Final Thoughts on Dunkirk
When I left the movie theater I was frustrated. I didn’t understand the complexities of what I had just seen. I felt like the editing was done for cleverness sake but not for any real reason. But as it’s been almost a week now since I have seen it the more it has settled in my mind. I understand that the back stories of the characters were to show them for who they really were. What they were really going through. For example, shivering man is afraid, but why? We had been watching the Frenchman try with all his might to get off the beach, but we didn’t know what he was running from or why. We had watched Tommy scramble and fight, but only in his back story do we really see what he is actually running from. By the time the movie starts he has already been through so very much.
Nolan is saying… you are watching the evacuation of Dunkirk, but everyone of these guys on this beach have already seen so much. They have so much horror and hell in their backstory that I am not even showing you. But each one deserves a spotlight on his story. These men queuing and waiting under a hail of bullets? These are valiant men that struggled. Scrapped. And scrambled to survive.
And it is in the compelling story that England itself rallied to ferry 300,000 men back to England that we see the common man fighting on their country’s behalf. We see the true triumph of man in this act of survival and in its rallying of support for each man on that beach.
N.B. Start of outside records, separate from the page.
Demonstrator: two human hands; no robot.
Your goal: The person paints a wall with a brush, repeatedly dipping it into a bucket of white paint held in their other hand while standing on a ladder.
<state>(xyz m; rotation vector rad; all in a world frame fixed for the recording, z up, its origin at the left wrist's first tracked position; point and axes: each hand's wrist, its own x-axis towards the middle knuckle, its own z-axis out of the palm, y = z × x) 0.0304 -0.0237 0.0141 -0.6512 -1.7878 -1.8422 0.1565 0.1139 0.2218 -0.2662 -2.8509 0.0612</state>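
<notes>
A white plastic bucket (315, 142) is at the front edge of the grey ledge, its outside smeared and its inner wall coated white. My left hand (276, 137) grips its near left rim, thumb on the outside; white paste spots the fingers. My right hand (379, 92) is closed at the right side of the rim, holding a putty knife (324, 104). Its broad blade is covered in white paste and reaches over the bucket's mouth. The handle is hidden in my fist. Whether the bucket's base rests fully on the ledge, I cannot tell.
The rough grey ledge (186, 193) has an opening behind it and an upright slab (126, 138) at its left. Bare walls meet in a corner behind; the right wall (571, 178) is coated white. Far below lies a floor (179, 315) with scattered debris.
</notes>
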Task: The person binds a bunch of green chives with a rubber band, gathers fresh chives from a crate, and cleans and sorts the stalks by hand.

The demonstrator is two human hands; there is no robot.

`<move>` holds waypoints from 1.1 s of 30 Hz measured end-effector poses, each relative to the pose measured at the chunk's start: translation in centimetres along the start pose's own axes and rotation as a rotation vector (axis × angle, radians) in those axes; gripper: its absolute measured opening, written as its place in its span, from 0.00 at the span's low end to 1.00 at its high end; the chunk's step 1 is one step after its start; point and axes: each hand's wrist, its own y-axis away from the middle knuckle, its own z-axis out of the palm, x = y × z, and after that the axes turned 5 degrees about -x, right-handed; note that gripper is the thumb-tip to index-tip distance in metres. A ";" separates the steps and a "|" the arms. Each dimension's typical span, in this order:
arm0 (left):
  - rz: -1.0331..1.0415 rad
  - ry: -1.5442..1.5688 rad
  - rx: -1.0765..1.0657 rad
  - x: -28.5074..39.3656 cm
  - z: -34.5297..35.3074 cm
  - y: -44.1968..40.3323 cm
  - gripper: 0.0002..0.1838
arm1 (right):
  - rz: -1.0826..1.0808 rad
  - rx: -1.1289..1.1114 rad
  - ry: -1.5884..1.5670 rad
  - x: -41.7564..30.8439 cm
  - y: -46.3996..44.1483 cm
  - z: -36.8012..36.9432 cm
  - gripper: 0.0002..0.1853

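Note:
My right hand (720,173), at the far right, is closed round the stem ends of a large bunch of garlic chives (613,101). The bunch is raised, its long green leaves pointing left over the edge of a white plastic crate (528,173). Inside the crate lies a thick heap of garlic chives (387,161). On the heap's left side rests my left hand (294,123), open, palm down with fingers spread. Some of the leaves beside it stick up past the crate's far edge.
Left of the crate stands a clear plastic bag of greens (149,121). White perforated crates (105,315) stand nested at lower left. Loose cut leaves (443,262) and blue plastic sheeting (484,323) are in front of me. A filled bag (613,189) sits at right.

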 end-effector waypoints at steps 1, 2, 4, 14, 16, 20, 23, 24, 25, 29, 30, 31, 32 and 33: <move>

It took guts for Nolan to craft a war movie with near zero exposition to explain itself. It took serious cajones to craft a ware movie that was non-linear in fashion and left the jigsaw pieces for you to figure out. And it was a gorgeously crafted jigsaw puzzle at that. The acting was beyond top notch. The action beyond the pale. And as an added bonus it was done with all the usual Private Ryan gore and blood. I have decided that Dunkirk was one of Nolan’s greatest films. Not the greatest. But in the top 5 out of ten for sure. Maybe that’s a different post for another day.
What were your thoughts on the movie?